What is needed here is an exact copy of every entry.

===== Data for processing =====

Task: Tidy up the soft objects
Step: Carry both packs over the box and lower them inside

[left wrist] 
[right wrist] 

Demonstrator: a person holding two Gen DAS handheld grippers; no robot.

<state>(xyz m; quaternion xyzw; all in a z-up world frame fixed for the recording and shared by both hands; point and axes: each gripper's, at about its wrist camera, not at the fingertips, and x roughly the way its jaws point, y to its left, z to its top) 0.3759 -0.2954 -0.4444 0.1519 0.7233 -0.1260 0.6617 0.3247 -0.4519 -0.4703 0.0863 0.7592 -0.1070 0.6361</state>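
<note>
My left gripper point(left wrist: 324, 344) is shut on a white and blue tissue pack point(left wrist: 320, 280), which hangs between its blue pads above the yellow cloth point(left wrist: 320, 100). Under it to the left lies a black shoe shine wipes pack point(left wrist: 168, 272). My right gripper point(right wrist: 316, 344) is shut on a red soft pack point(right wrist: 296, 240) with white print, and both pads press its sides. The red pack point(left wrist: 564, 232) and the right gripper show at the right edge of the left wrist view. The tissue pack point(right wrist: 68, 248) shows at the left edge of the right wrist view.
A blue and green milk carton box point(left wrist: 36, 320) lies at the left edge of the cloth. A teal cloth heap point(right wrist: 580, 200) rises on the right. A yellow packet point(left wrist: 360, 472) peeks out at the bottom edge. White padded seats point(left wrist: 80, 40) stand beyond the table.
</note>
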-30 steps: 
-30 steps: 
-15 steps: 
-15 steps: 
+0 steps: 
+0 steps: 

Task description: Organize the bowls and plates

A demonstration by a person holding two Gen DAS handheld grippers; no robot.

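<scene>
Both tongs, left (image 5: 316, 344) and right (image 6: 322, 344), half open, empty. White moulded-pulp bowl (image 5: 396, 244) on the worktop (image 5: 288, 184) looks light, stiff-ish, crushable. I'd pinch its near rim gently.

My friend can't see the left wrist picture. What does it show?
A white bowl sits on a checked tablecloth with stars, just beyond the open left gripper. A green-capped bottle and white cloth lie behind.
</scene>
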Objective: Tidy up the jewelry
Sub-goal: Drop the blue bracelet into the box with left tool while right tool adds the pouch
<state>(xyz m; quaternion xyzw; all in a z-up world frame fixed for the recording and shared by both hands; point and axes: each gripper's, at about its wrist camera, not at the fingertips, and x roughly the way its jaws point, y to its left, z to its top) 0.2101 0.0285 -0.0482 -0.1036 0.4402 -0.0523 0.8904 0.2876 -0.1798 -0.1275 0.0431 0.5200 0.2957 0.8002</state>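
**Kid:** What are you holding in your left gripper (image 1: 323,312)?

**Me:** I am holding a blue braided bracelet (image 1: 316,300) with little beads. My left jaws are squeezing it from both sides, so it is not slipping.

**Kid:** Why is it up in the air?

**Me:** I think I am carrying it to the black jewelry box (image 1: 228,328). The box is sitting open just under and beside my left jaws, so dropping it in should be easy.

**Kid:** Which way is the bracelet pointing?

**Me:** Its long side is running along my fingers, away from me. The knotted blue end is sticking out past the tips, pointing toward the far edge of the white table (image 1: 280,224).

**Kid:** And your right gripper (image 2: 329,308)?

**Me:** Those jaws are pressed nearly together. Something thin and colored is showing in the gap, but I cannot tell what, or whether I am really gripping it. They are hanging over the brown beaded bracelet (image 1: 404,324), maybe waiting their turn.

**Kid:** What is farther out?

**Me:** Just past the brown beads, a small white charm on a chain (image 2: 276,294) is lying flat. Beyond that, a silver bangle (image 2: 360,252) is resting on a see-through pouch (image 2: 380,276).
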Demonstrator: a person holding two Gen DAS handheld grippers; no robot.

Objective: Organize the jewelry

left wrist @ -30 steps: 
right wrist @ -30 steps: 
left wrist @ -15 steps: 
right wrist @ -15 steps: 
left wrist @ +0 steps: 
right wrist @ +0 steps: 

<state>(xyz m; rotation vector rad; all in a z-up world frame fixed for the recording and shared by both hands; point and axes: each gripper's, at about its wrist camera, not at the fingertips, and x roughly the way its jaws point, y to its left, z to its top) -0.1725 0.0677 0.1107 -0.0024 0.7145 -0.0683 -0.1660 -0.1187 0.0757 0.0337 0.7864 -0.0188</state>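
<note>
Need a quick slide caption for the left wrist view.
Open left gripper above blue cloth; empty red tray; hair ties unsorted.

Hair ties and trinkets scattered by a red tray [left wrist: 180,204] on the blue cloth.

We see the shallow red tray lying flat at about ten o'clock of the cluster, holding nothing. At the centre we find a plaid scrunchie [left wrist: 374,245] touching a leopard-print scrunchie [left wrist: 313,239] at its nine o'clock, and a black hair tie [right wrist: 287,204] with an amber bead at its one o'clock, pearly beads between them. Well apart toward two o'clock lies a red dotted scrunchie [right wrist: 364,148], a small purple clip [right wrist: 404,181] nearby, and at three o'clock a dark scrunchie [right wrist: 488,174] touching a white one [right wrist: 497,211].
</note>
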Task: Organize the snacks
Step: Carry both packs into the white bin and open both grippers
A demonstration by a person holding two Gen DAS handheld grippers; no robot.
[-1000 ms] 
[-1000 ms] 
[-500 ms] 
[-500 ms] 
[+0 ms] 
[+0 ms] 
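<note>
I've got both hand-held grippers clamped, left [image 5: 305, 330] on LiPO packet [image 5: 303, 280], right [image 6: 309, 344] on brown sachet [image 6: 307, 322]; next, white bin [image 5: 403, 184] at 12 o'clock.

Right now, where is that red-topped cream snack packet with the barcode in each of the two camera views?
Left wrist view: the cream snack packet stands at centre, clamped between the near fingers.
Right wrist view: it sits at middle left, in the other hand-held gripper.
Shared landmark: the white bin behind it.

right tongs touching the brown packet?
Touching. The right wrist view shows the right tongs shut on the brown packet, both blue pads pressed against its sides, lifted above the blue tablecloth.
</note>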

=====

Result below:
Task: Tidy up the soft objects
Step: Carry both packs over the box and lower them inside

[left wrist] 
[right wrist] 

Demonstrator: a person holding two Gen DAS handheld grippers; no robot.

<state>(xyz m; quaternion xyzw; all in a z-up world frame fixed for the recording and shared by both hands; point and axes: each gripper's, at about its wrist camera, not at the fingertips, and x roughly the way its jaws point, y to its left, z to its top) 0.3759 -0.2954 -0.4444 0.1519 0.7233 -0.1260 0.6617 0.3247 -0.4519 -0.4703 0.0863 0.7592 -0.1070 0.6361</state>
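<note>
My left gripper point(left wrist: 324, 344) is shut on a white and blue tissue pack point(left wrist: 320, 280), which hangs between its blue pads above the yellow cloth point(left wrist: 320, 100). Under it to the left lies a black shoe shine wipes pack point(left wrist: 168, 272). My right gripper point(right wrist: 316, 344) is shut on a red soft pack point(right wrist: 296, 240) with white print, and both pads press its sides. The red pack point(left wrist: 564, 232) and the right gripper show at the right edge of the left wrist view. The tissue pack point(right wrist: 68, 248) shows at the left edge of the right wrist view.
A blue and green milk carton box point(left wrist: 36, 320) lies at the left edge of the cloth. A teal cloth heap point(right wrist: 580, 200) rises on the right. A yellow packet point(left wrist: 360, 472) peeks out at the bottom edge. White padded seats point(left wrist: 80, 40) stand beyond the table.
</note>
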-30 steps: 
-30 steps: 
-15 steps: 
-15 steps: 
+0 steps: 
+0 steps: 

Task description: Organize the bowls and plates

A demonstration by a person holding two Gen DAS handheld grippers; no robot.

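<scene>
Both tongs, left (image 5: 316, 344) and right (image 6: 322, 344), half open, empty. White moulded-pulp bowl (image 5: 396, 244) on the worktop (image 5: 288, 184) looks light, stiff-ish, crushable. I'd pinch its near rim gently.

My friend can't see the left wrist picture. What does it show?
A white bowl sits on a checked tablecloth with stars, just beyond the open left gripper. A green-capped bottle and white cloth lie behind.
</scene>
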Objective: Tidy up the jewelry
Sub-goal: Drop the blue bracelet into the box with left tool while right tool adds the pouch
<state>(xyz m; quaternion xyzw; all in a z-up world frame fixed for the recording and shared by both hands; point and axes: each gripper's, at about its wrist camera, not at the fingertips, and x roughly the way its jaws point, y to its left, z to its top) 0.2101 0.0285 -0.0482 -0.1036 0.4402 -0.0523 0.8904 0.2876 -0.1798 -0.1275 0.0431 0.5200 0.2957 0.8002</state>
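**Kid:** What are you holding in your left gripper (image 1: 323,312)?

**Me:** I am holding a blue braided bracelet (image 1: 316,300) with little beads. My left jaws are squeezing it from both sides, so it is not slipping.

**Kid:** Why is it up in the air?

**Me:** I think I am carrying it to the black jewelry box (image 1: 228,328). The box is sitting open just under and beside my left jaws, so dropping it in should be easy.

**Kid:** Which way is the bracelet pointing?

**Me:** Its long side is running along my fingers, away from me. The knotted blue end is sticking out past the tips, pointing toward the far edge of the white table (image 1: 280,224).

**Kid:** And your right gripper (image 2: 329,308)?

**Me:** Those jaws are pressed nearly together. Something thin and colored is showing in the gap, but I cannot tell what, or whether I am really gripping it. They are hanging over the brown beaded bracelet (image 1: 404,324), maybe waiting their turn.

**Kid:** What is farther out?

**Me:** Just past the brown beads, a small white charm on a chain (image 2: 276,294) is lying flat. Beyond that, a silver bangle (image 2: 360,252) is resting on a see-through pouch (image 2: 380,276).
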Demonstrator: a person holding two Gen DAS handheld grippers; no robot.

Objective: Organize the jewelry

left wrist @ -30 steps: 
right wrist @ -30 steps: 
left wrist @ -15 steps: 
right wrist @ -15 steps: 
left wrist @ +0 steps: 
right wrist @ +0 steps: 

<state>(xyz m; rotation vector rad; all in a z-up world frame fixed for the recording and shared by both hands; point and axes: each gripper's, at about its wrist camera, not at the fingertips, and x roughly the way its jaws point, y to its left, z to its top) -0.1725 0.0677 0.1107 -0.0024 0.7145 -0.0683 -0.1660 -0.1187 0.0757 0.0337 0.7864 -0.0188</state>
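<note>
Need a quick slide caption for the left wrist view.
Open left gripper above blue cloth; empty red tray; hair ties unsorted.

Hair ties and trinkets scattered by a red tray [left wrist: 180,204] on the blue cloth.

We see the shallow red tray lying flat at about ten o'clock of the cluster, holding nothing. At the centre we find a plaid scrunchie [left wrist: 374,245] touching a leopard-print scrunchie [left wrist: 313,239] at its nine o'clock, and a black hair tie [right wrist: 287,204] with an amber bead at its one o'clock, pearly beads between them. Well apart toward two o'clock lies a red dotted scrunchie [right wrist: 364,148], a small purple clip [right wrist: 404,181] nearby, and at three o'clock a dark scrunchie [right wrist: 488,174] touching a white one [right wrist: 497,211].
</note>
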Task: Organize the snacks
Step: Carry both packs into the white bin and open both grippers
A demonstration by a person holding two Gen DAS handheld grippers; no robot.
[-1000 ms] 
[-1000 ms] 
[-500 ms] 
[-500 ms] 
[+0 ms] 
[+0 ms] 
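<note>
I've got both hand-held grippers clamped, left [image 5: 305, 330] on LiPO packet [image 5: 303, 280], right [image 6: 309, 344] on brown sachet [image 6: 307, 322]; next, white bin [image 5: 403, 184] at 12 o'clock.

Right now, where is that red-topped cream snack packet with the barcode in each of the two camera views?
Left wrist view: the cream snack packet stands at centre, clamped between the near fingers.
Right wrist view: it sits at middle left, in the other hand-held gripper.
Shared landmark: the white bin behind it.

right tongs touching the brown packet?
Touching. The right wrist view shows the right tongs shut on the brown packet, both blue pads pressed against its sides, lifted above the blue tablecloth.
</note>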

That brings the answer to completion.